The girl was immaculate- not a blue thread out of place, her long black hair in a chignon two inches above her uniform collar. Kara recognized her. Everyone called her Queenie (though she wasn’t the WAAF Queen Bee), not was it her name. Kara didn’t actually know the girl’s real name, though she had a certain reputation for being fast and fearless. She sauced officers and got away with it, but at the same time, wouldn’t leave a building during an air raid until she knew everyone was out.
Realizing she had been staring, Kara finally handed her headset to the girl. After a few seconds of listening, she translated that the pilot was over the English Channel and was looking for Calais. Everyone in the room quickly realized, however, that he was over the Thames River and was heading straight for Kent, under the impression that he was heading for France.
After finding out what type of aircraft the guy was flying, Queenie made her first radio call, in German, as cool and crisp as if she’d been giving instructions to Luftwaffe bombers her entire life.
Eventually, they tricked the pilot into landing in one of their airfields, and all was good.
Until that night. Maidsend got raided again. Kara and her bunk mates were so dead asleep that they didn't wake up until the first explosion, and promptly ran through the woods to the nearest air raid shelter in their pajamas. All Kara had taken with her was a gas mask, ID card, ration coupons, and an umbrella. Hellfire raining down on her from up above her Kara brought a damn umbrella with her.
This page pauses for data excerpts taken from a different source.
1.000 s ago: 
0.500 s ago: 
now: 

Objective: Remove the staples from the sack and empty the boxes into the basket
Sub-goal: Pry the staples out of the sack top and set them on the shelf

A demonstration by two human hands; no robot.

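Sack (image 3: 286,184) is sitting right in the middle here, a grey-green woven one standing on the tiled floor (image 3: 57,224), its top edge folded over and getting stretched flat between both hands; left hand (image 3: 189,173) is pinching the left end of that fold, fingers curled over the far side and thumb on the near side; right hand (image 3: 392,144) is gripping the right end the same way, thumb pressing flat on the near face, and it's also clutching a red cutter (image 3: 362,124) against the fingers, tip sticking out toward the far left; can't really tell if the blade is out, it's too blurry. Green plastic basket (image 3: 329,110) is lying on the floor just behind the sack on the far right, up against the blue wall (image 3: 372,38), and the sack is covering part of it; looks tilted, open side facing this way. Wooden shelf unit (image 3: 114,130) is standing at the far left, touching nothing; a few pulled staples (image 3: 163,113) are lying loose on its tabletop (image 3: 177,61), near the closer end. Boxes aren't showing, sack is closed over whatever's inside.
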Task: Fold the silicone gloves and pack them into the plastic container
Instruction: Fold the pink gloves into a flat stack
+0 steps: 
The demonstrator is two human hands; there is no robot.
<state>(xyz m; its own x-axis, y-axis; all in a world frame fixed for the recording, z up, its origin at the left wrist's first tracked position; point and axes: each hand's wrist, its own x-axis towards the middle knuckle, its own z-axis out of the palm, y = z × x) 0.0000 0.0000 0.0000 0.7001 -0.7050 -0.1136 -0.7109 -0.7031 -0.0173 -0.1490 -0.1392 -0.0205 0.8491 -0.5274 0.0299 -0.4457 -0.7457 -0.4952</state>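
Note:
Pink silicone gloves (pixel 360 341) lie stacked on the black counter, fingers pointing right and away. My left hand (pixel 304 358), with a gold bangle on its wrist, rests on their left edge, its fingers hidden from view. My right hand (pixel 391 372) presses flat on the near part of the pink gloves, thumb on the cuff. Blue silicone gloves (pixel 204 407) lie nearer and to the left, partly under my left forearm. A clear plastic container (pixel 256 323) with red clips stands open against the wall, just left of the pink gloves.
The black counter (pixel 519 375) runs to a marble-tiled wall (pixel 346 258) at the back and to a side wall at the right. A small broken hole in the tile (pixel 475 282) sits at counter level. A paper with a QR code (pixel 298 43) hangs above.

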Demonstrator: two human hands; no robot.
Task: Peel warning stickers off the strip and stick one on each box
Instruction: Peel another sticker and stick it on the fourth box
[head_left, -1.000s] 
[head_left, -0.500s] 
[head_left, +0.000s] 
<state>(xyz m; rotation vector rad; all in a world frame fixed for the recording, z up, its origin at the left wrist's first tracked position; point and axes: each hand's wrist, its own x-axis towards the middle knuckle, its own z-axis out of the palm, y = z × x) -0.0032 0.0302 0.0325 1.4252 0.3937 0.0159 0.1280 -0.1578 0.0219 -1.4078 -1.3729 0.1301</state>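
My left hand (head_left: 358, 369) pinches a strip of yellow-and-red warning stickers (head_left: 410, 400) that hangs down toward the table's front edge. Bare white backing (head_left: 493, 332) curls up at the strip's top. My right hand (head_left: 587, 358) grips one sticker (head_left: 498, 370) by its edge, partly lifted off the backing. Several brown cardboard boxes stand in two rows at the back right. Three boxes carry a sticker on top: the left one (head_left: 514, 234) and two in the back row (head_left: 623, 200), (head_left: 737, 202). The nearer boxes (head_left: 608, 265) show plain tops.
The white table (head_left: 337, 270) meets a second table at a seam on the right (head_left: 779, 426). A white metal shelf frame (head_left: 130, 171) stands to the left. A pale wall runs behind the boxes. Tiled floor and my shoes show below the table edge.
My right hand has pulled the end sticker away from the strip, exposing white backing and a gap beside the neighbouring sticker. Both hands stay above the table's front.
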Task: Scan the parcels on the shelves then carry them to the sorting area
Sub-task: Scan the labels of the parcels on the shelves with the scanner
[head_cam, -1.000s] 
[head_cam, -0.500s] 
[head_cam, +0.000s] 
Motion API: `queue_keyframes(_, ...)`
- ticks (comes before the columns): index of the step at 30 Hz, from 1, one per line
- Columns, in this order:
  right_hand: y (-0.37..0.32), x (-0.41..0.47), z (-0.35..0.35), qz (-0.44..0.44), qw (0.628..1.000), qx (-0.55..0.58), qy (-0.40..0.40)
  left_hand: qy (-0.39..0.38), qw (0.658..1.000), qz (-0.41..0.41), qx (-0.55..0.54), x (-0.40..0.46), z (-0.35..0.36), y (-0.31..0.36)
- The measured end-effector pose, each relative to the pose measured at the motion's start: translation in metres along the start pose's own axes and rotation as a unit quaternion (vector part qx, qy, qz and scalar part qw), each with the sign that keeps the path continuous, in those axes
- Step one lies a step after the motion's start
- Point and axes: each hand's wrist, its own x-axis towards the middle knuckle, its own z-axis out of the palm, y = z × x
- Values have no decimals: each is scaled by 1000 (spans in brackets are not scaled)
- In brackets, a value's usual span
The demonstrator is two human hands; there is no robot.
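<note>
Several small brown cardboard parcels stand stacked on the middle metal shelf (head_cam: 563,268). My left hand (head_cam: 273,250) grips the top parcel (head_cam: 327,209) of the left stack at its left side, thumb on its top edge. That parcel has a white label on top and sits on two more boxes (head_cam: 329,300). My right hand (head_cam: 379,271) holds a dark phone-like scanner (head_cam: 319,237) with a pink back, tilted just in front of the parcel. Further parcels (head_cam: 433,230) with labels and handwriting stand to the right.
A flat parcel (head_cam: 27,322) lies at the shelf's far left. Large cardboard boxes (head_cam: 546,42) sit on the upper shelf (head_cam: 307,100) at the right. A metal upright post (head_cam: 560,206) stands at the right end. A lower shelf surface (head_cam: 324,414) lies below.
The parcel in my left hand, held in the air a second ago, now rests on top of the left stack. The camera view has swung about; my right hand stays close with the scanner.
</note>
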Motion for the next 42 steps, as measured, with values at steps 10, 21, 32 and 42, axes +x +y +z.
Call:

Once inside, the girls (all the men were quartered half a mile away and used a different shelter) passed around cigarettes and played some poker to pass the time.
It was quite cozy, for what it was. Someone next to Kara asked if she could share her umbrella. When she looked up, she realized it was the wireless operator from earlier- Queenie. She was a vision of femenine perfection and heroism, even in her WAAF regulation men’s pajamas. She offered Kara a cigarette.
“Wish I’d brought a brolly,” she drawled in the posh accent of someone who studied at Oxford, “Have you room for two?”
Kara took the cigarette, but did not immediately move over. Queenie seemed like the type of person who would mock someone who burst into tears every time she heard a gun fired. On a military airfield. In a war.
But Queenie didn’t seem to be making fun of Kara, it was quite the opposite. So Kara scooted over a little and made room for another body under the umbrella. She gently pried the handle out of Kara’s trembling hand and held the ridiculous umbrella over both their heads, inside the bunker.
The next day, Kara found Queenie asleep in the canteen. She sat across from her with two cups of tea and an iced bun. She was quite relieved to see the wireless operator with her guard down. She pushed one of the cups close to Queenie’s face so the warmth woke her up.
“Are you scared of anything?” Kara asked.
“Lots of things! I can name ten.”
“Go on, then.”
Queenie looked at her hands, “Breaking my nails,” she said jokingly.
“I’m serious,” added Kara.
“Alright, then. The dark.”
Kara didn’t believe her, but it was true, “I’m scared of the cold.”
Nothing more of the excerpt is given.